**Provided material**
◆ ◆ ◆ ◆ ◆ ◆ ◆

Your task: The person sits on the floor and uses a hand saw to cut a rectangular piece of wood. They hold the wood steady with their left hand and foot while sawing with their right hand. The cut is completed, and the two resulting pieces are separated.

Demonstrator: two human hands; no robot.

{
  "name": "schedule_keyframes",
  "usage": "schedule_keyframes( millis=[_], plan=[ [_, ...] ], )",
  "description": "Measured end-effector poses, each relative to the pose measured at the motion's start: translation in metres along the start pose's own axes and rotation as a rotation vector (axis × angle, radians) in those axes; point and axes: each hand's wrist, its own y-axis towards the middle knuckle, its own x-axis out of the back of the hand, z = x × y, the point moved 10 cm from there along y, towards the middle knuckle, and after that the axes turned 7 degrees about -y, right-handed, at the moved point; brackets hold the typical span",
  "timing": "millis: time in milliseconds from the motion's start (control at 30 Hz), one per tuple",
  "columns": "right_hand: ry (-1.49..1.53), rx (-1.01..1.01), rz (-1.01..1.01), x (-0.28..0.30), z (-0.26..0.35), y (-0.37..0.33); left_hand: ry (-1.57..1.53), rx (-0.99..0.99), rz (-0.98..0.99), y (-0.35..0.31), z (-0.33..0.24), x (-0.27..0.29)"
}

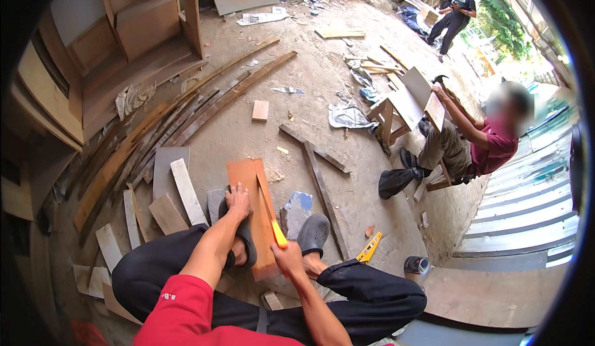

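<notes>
In the head view, the left hand (237,201) lies on a reddish-brown board (263,247), and the right hand (287,260) holds a saw (279,234).

The left hand is opened, its fingers a little spread and flat on the upper part of the board, grasping nothing; the right hand is closed around the lower part of the yellow handle, and some of its fingers are hidden. The board is on the floor (217,136), between the two grey clogs (313,233); whether the left clog touches it, I cannot tell. The saw's blade is seen as a narrow line above the board, so its teeth are hard to make out. The right sleeve is cut off by the lower edge.
</notes>
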Motion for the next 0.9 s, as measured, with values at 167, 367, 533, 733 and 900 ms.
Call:
schedule_keyframes(
  millis=[167, 367, 533, 733, 900],
  plan=[
    [-0.026, 0.036, -0.043, 0.010, -0.018, -0.002, 0.177, -0.056, -0.017, -0.003, -0.028, 0.013],
    [-0.036, -0.025, 0.086, 0.003, -0.004, -0.007, -0.055, -0.011, -0.028, 0.022, 0.015, -0.011],
    [-0.036, -0.080, 0.071, 0.012, -0.013, -0.009, -0.021, -0.004, 0.021, 0.021, -0.006, -0.002],
    [-0.029, -0.029, 0.080, 0.000, 0.000, 0.022, 0.034, -0.061, -0.022, 0.023, -0.011, 0.015],
    [-0.007, -0.019, 0.089, -0.011, 0.007, 0.026, -0.052, -0.045, 0.014, 0.048, 0.012, 0.024]
  ],
)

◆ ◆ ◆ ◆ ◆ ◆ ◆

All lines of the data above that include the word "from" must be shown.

  "description": "Measured end-effector poses, each relative to the pose measured at the motion's start: translation in metres along the start pose's own axes and rotation as a rotation vector (axis × angle, radians) in those axes; point and axes: each hand's wrist, its own y-axis towards the middle knuckle, its own x-axis out of the back of the hand, z = x × y, the point moved 10 cm from there along y, towards the middle knuckle, and after that the axes turned 7 degrees about -y, right-handed, at the moved point; brackets hold the typical span",
  "timing": "millis: time in milliseconds from the motion's start (control at 30 Hz), one per tuple",

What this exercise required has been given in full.